Bon, poursuivons la mise à jour des chroniques Parlons crus sur le goûtu. Il y a quelques mois, en débarquant à Marseille, orphelin de Lyon, de mes amis et de nos bonnes tables, j'ai eu la chance de tomber dans un premier temps sur un premier bar à vin vraiment agréable, Les Buvards, carte bistrot simple et soignée, bons produits et très bonne cave, puis sur une bande de dégustateurs très sympathiques, fous de bonne cuisine et qui s'organisent chaque mois une soirée à thème. La première à laquelle je fus convié tournait autour du Roussillon. Après avoir hésité sur un très joli maury, je suis allé là-bas, sur les conseils des sus-nommés Buvards, armé d'un collioure d'une étonnante fraîcheur. Il est produit par Yoyo, une néo-vigneronne qui se cache derrière ce surnom pour élaborer des vins à rebours de ces crus surpuissants bourrés de testostérone en Catalogne...

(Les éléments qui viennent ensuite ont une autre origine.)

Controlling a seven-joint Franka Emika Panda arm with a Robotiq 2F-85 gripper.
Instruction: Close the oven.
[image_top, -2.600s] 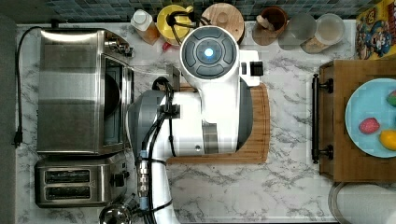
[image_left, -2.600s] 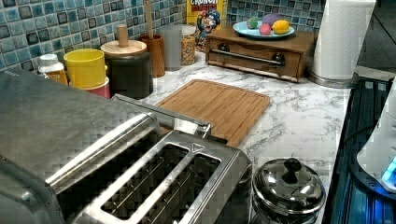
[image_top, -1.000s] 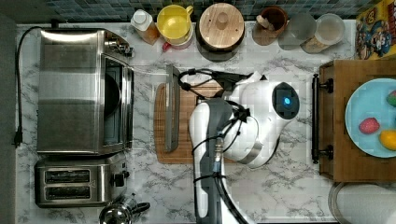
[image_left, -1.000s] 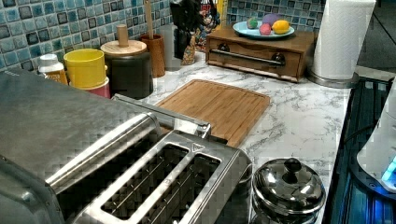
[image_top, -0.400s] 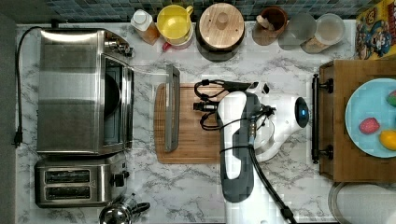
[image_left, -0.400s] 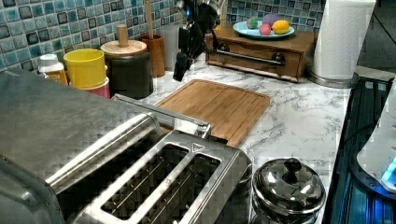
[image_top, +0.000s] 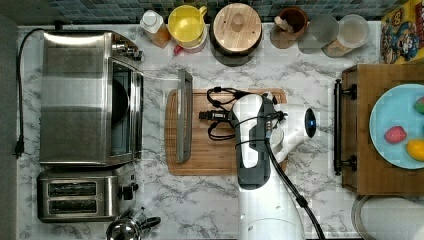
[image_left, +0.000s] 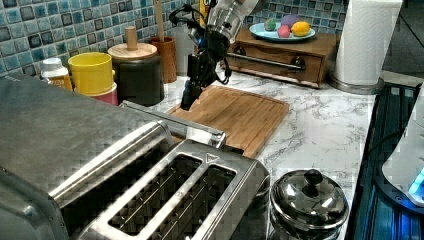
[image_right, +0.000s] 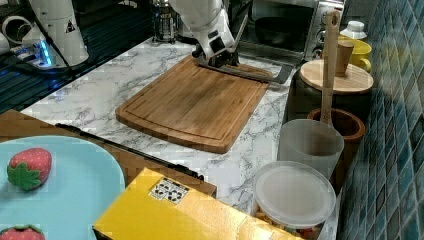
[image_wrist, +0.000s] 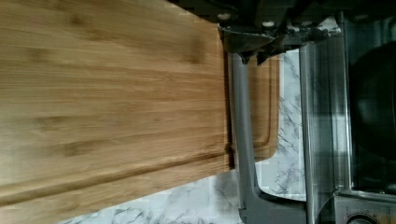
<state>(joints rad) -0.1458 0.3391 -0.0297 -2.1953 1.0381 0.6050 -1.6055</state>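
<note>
Oven: the oven (image_top: 90, 97) stands at the 9 o'clock side of the counter (image_top: 310, 205) in the top view, its glass door dropped flat toward 3 o'clock.
Handle: the grey bar handle (image_top: 185, 116) lies over the 9 o'clock edge of the cutting board (image_top: 210, 150), long axis running 12 to 6 in the top view.
Pincer: the pincer (image_left: 189, 100) hangs low over the board, just beside the handle on its 3 o'clock side in the top view; how far the jaws stand apart I cannot tell.
Key relation: from the pincer the handle lies toward 9 o'clock, the oven body beyond it.
Judgement: closing likely calls for getting under the bar and lifting it toward 9 o'clock.
</note>
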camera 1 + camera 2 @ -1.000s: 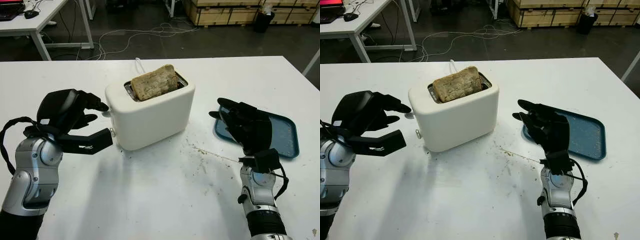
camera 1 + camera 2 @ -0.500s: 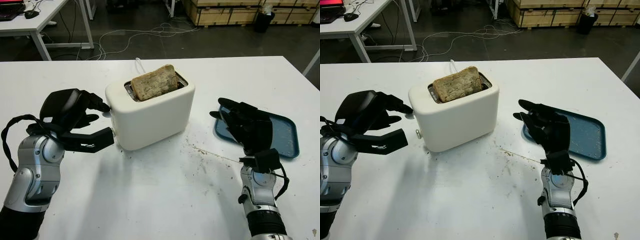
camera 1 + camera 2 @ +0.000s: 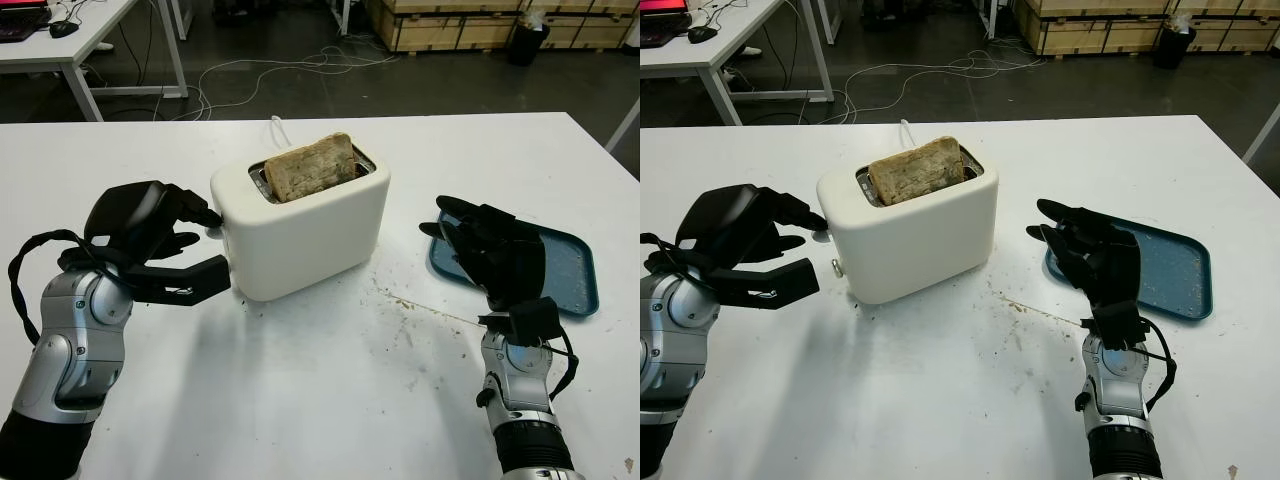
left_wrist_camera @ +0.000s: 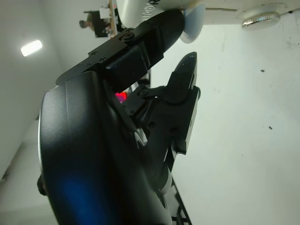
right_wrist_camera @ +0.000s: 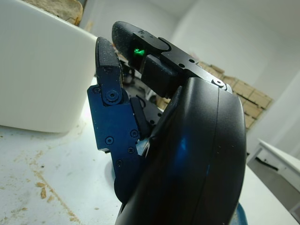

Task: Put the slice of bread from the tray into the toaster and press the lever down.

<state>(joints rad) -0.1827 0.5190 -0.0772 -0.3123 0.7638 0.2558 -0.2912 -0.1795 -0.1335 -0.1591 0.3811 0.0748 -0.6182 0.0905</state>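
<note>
Toaster (image 3: 305, 232): one, white, standing mid-bench (image 3: 300, 400); taken here as the landmark.

Bread (image 3: 310, 168): one slice, upright in the toaster's top slot, its upper part standing proud of the slot. Judged: it sits high because the lever is not yet pressed down.

Lever (image 3: 820, 231): one, pale knob on the toaster's left end face, high on that face. Judged: the pressing step is the one in hand.

Left hand (image 3: 165, 245): just left of the toaster, at the lever end. One fingertip (image 3: 210, 215) lies on or just above the lever knob; the thumb reaches toward the end face lower down. It grips nothing, fingers uncurled. Judged: so placed to push the knob downward.

Right hand (image 3: 490, 250): right of the toaster, well apart from it, over the tray's near edge, holding nothing. Judged: idle.

Tray (image 3: 575, 270): one, blue, right of the toaster, bearing crumbs alone.

Crumbs (image 3: 405, 300): many, uncounted, scattered on the bench between toaster and tray.
</note>
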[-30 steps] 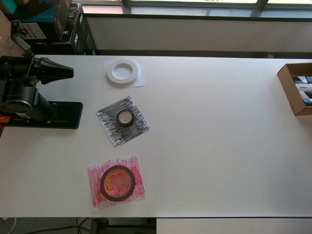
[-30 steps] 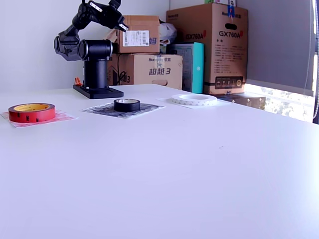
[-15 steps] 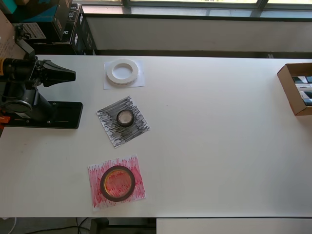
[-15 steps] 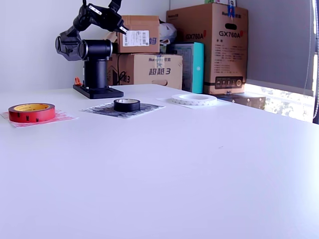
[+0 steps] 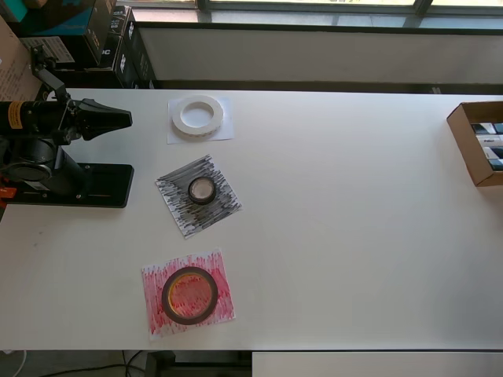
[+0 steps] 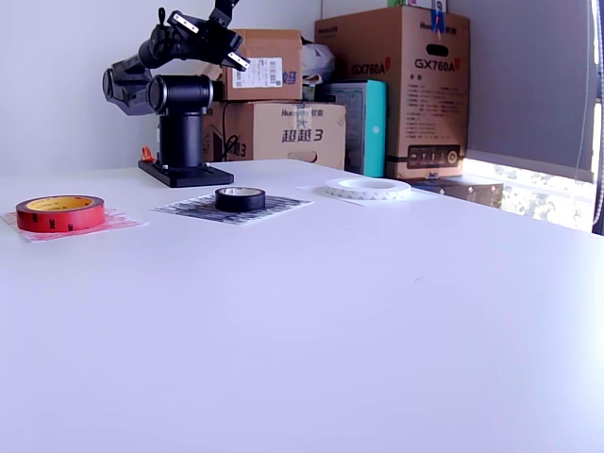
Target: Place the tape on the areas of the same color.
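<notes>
**Overhead view: three rolls on three paper squares**

Overhead view shows me a big, smooth white table (image 5: 354, 236). It fills most of the picture, and its near edge is cut off at the bottom.

My black arm (image 5: 47, 149) sits on a flat black base at the view's left side. The gripper (image 5: 118, 120) points toward the view's right, up off the table. It holds nothing. The tips look pressed together into one point, but they are dark and small, so I cannot tell for sure.

A brown cardboard box (image 5: 475, 141) sits at the view's right edge, partly cut off.

The red sheet (image 5: 189, 292) is scribbled and rough looking. The red-brown roll (image 5: 189, 295) lies flat on it, a big round ring.

The black sheet (image 5: 198, 195) is turned at a slant, with scratchy lines. The black roll (image 5: 201, 189) sits on it, small and round.

The white sheet (image 5: 200, 119) is plain and hard to see against the table. The white ring (image 5: 197, 115) lies flat on it, wide and thin.

In the exterior view, stacked cardboard boxes (image 6: 396, 85) stand behind the table.
</notes>
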`<move>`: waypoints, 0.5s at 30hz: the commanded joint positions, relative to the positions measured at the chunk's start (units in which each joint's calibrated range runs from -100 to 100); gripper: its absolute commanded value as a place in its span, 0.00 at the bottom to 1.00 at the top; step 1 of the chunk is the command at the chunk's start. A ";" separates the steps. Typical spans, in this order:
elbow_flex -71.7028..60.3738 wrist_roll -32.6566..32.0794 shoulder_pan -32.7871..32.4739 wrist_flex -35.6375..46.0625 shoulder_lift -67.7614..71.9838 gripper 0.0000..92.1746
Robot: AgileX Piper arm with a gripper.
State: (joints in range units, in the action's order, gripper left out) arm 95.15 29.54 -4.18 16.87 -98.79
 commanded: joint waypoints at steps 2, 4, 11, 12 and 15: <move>1.49 0.01 0.30 -2.74 -0.56 0.01; 3.67 0.01 0.15 -7.75 -0.56 0.01; 4.39 0.01 0.30 -10.04 -0.46 0.01; 4.39 0.01 0.38 -10.04 -0.46 0.01; 4.39 0.01 0.46 -10.55 -0.46 0.01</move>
State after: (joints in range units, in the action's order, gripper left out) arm 99.74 29.63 -3.87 5.77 -98.79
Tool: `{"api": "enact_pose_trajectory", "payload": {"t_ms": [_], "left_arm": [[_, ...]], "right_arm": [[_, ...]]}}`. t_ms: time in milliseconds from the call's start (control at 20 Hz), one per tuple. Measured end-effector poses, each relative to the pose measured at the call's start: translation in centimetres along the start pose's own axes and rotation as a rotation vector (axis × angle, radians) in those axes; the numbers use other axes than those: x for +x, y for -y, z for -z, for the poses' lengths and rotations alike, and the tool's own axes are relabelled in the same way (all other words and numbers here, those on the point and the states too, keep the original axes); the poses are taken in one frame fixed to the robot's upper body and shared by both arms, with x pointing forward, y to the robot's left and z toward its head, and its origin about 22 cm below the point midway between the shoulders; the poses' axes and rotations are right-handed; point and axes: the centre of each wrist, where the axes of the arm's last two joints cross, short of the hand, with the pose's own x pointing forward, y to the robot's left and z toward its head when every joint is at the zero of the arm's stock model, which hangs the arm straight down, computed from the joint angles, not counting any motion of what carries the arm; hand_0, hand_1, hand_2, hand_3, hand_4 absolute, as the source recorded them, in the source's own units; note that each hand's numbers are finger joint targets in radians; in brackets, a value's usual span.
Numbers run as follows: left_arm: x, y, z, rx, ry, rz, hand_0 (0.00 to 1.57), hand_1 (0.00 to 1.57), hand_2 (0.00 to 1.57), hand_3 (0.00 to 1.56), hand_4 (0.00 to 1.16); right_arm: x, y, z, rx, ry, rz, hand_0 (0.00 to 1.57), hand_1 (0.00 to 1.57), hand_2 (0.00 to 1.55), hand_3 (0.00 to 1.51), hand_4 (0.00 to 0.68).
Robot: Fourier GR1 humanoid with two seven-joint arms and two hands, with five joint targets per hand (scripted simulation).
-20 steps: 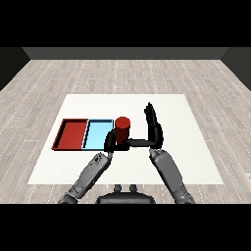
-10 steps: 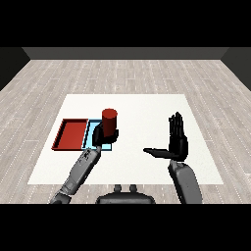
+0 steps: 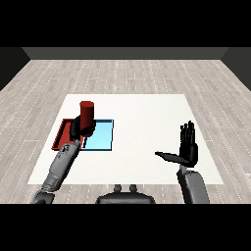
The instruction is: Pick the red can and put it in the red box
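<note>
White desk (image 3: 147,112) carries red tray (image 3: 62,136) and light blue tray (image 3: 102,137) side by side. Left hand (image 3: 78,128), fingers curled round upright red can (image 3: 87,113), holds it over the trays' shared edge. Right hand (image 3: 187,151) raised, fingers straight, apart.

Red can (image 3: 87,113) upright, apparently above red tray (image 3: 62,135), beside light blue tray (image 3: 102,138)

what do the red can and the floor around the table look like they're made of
Red can: probably painted metal or plastic; flat, even red with no shine or label, so I can't tell which. Floor: looks like pale wood planks, with long board seams and faint grain, matte.
</note>
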Motion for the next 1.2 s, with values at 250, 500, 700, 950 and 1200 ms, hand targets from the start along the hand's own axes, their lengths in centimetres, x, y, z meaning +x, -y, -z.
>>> {"api": "enact_pose_trajectory", "payload": {"t_ms": [250, 500, 700, 950, 1200], "left_arm": [[-2.6, -5.9, 1.7, 0.121, -0.111, 0.154, 1.57, 1.57, 1.55, 1.48, 1.06], [-5.1, -11.0, 3.1, 0.206, -0.198, 0.285, 1.57, 1.57, 1.54, 1.43, 1.02], [-7.8, -11.9, 3.3, 0.229, -0.295, 0.342, 1.52, 1.52, 1.45, 1.38, 1.02], [-10.2, -11.2, 3.0, 0.209, -0.422, 0.41, 0.83, 0.83, 0.86, 0.93, 0.82], [-12.3, -10.0, 1.8, 0.187, -0.504, 0.41, 1.36, 1.36, 1.33, 1.11, 0.81]], "right_arm": [[-0.8, 0.9, -0.3, -0.012, -0.022, -0.016, 0.0, 0.0, 0.0, 0.0, 0.0], [-1.1, 0.6, -0.1, 0.008, -0.028, -0.005, 0.0, 0.0, 0.0, 0.0, 0.0], [-2.1, 0.3, 0.3, 0.028, -0.022, -0.024, 0.0, 0.0, 0.0, 0.0, 0.0], [-3.4, 0.2, 1.2, 0.043, -0.022, -0.073, 0.0, 0.0, 0.0, 0.0, 0.0], [-4.6, 0.1, 1.8, 0.039, -0.033, -0.113, 0.0, 0.0, 0.0, 0.0, 0.0]]}}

Ce soir-là, il y avait dégustation chez cette bande de passionnés rencontrée depuis peu. Pour être de la partie, il fallait apporter une bouteille de vin, mise de départ qui accompagnerait de délicieuses souris d’agneau. Le thème de la soirée étant le Roussillon, après d’âpres hésitations, prétexte à dégustations préalables, le choix s’est donc arrêté sur la cuvée «KM 31» de «Yoyo», vigneronne installée à Banyuls. Un vin plein de fraîcheur, de fruit, loin des vins de brutes que l’on trouve trop souvent en Catalogne. La bouteille a fait l’unanimité. Elle était «aérienne», très droite, avec une matière épanouie qui vous emplissait la bouche. Qui est donc cette Yoyo ? Laurence se cache derrière ce diminutif asexué, ne tient pas à mettre son nom sur l’étiquette, dit que ça lui va très bien, qu’être une fille dans ce métier, «c’est compliqué».
Elle vient d’une famille qui se partageait entre vigne et textile et comme elle était «bonne fille», elle a sagement choisi le textile. Directrice commerciale d’une chaîne de prêt-à-porter, avant une reconversion, à 35 ans. Elle s’était mise en tête d’ouvrir un bar à vins mais en faisant une formation viticulture et œnologie, elle est tombée sur une «bande de fous» passionnés de «vin nature» (peu de chimie dans les vignes, pas de levures de synthèse en cuves, le moins de soufre possible). Contaminée, elle a changé d’orientation, acheté des parcelles à Banyuls (quatre hectares à présent), pour faire du vin au lieu de le vendre. Elle n’aime pas la puissance dans le vin. Voulait faire «des vins de soif, de guinguette, délicats, pas compliqués». Une gageure sur ces coteaux ensoleillés. Les vignes qu’elle avait achetées étaient gavées de chimie depuis des décennies. Leurs racines restaient en surface, attendant la becquée. La vigneronne a labouré, pour les obliger à plonger dans le sol, fouiller plus profondément le schiste noir du coin pour trouver la minéralité. Elle travaille certaines parcelles avec une mule catalane, les autres à la pioche, «comme au bagne».
Ramassé tôt (pour éviter la surmaturité), le raisin (grenache et carignan pour KM 31) est vinifié en fermentation carbonique comme dans le beaujolais (grappes entières dans des cuves saturées de gaz, pour que la fermentation commence à l’intérieur des baies). Cela permet de privilégier le fruit, la fraîcheur. Puis la vigneronne pige, c’est-à-dire qu’elle foule le raisin, pour rechercher cette matière dense, si soyeuse, jubilatoire sur la souris d’agneau. Elle voulait au départ faire un vin «populaire». Mais il faut un mois de pioche là où la chimie désherberait en une demi-journée. Le coût de production se retrouve dans les prix : entre 18 et 25 euros, selon les cuvées. Et uniquement chez les cavistes. Pas chez la vigneronne : «A chacun son métier.»
Olivier
PS : Yoyo ne vendant pas à la propriété, il ffaut la chercher chez les bons cavistes, notamment ceux qui proposent des vins naturels.